Hexa and Gm2a code for two interacting protein subunits, mutations of which result in “GM2 gangliosidosis”, Tay-Sachs Disease in the case of Hexa, and “Tay-Sachs-like Disease” in the case of Gm2a. The Hexa gene codes for a subunit of β-hexosaminidase A, a lysosomal enzyme involved in the breakdown of gangliosides, while the Gm2a gene, codes for a small glycolipid transport protein that is a co-factor for β-hexosaminidase A. Together they catalyze the lysosomal breakdown of the ganglioside GM2 (or other N-acetyl hexosamines). The subunit most commonly mutated is Hexa, resulting in an autosomal recessive disease that affects neurons in the CNS . This inheritance pattern and the relative lack of phenotypic variation in heterozygotes for Tay Sachs Disease suggest that random monoallelic expression does not noticeably influence (human) disease development. However understanding the role of monoallelic expression in regulation of these genes may be important in the ultimate design of gene-based therapies.
Gm2a shows monoallelic expression (B6 allele) in three of the cell lines assayed by RT-PCR, with 1 and 2 cell lines maintaining the pattern, in neurons and astrocytes, respectively. The Hexa gene shows more robust preservation of the monoallelic pattern. Of the three cell lines showing monoallelic expression, 2A1 and 4A5 express the JF1 allele, while 3A1 expresses the B6 allele. This pattern is maintained in both differentiated cell types except for 4A5, which shows a trend towards JF1 monoallelic expression.

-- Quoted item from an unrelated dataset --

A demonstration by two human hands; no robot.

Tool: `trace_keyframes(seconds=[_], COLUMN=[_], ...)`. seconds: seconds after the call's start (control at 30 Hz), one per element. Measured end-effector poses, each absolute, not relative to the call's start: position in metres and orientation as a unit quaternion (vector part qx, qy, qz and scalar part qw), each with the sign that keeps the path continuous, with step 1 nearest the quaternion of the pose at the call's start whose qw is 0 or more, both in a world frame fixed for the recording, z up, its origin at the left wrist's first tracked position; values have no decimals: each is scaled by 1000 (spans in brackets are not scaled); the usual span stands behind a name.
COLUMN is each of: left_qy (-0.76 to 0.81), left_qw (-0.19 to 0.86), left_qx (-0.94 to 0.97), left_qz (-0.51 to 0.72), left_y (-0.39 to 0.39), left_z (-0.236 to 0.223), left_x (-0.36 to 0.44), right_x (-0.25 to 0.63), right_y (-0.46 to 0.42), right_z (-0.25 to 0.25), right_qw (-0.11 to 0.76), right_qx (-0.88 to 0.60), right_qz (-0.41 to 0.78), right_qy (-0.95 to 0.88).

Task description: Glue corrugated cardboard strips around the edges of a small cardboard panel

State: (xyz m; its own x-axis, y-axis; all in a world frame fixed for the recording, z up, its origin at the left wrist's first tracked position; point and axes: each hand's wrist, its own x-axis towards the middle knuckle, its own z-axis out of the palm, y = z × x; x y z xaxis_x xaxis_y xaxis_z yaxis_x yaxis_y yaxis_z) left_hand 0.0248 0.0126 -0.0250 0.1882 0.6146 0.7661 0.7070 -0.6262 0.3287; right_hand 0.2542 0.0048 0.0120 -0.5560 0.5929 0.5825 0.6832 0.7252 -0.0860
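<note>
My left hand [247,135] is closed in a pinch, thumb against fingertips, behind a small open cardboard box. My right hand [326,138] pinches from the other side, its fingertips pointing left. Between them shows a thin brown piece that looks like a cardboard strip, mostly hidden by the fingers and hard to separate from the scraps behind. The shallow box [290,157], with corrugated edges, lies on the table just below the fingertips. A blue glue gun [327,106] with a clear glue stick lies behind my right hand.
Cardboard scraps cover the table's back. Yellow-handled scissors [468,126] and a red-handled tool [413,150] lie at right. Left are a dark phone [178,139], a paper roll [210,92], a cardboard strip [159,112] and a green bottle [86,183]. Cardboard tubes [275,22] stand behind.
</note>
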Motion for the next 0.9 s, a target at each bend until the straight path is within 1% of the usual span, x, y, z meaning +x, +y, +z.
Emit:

Allele-specific expression of the Thy1 gene (CD90, thymocyte differentiation antigen 1) in various cells and states of differentiation is of interest because of its potential broad-based functions in apoptosis, axon growth regulation, cell adhesion, inflammation and metastasis . cSNP-seq analysis revealed monoallelic expression of Thy1 in the three NSC lines in which it was detected (JF1 allele, 2A1 and 4A5a; B6 allele, 2A5). RT-PCR confirmed expression of the JF1 allele in cell line 2A1, and a trend towards expression of the B6 allele in cell line 2A5. RT-PCR also showed expression of the JF1 allele in three additional cell lines, 3A1, 4A5 and 4B3. The pattern is generally maintained following differentiation to astrocytes and neurons (Table S3).
Random vs. haplotype-dependent monoallelic expression
Figure 2B suggests that haplotype-dependent (i.e., sequence-specific or strain specific) expression may account for a significant proportion of the 152 autosomal genes showing monoallelic expression in at least 2 of 3 evaluable cell lines. Of these genes, 16 genes showed monoallelic expression from the B6 allele only and 59 genes showed expression from the B6 allele or biallelic expression; 28 genes showed expression from the JF1 allele only, while 23 genes showed expression from the JF1 allele or biallelic expression. In addition to the 8 known imprinted genes, 18 genes showed monoallelic expression from both the B6 and JF1 alleles, providing a clear demonstration of haplotype-independence. These are listed in Table S5.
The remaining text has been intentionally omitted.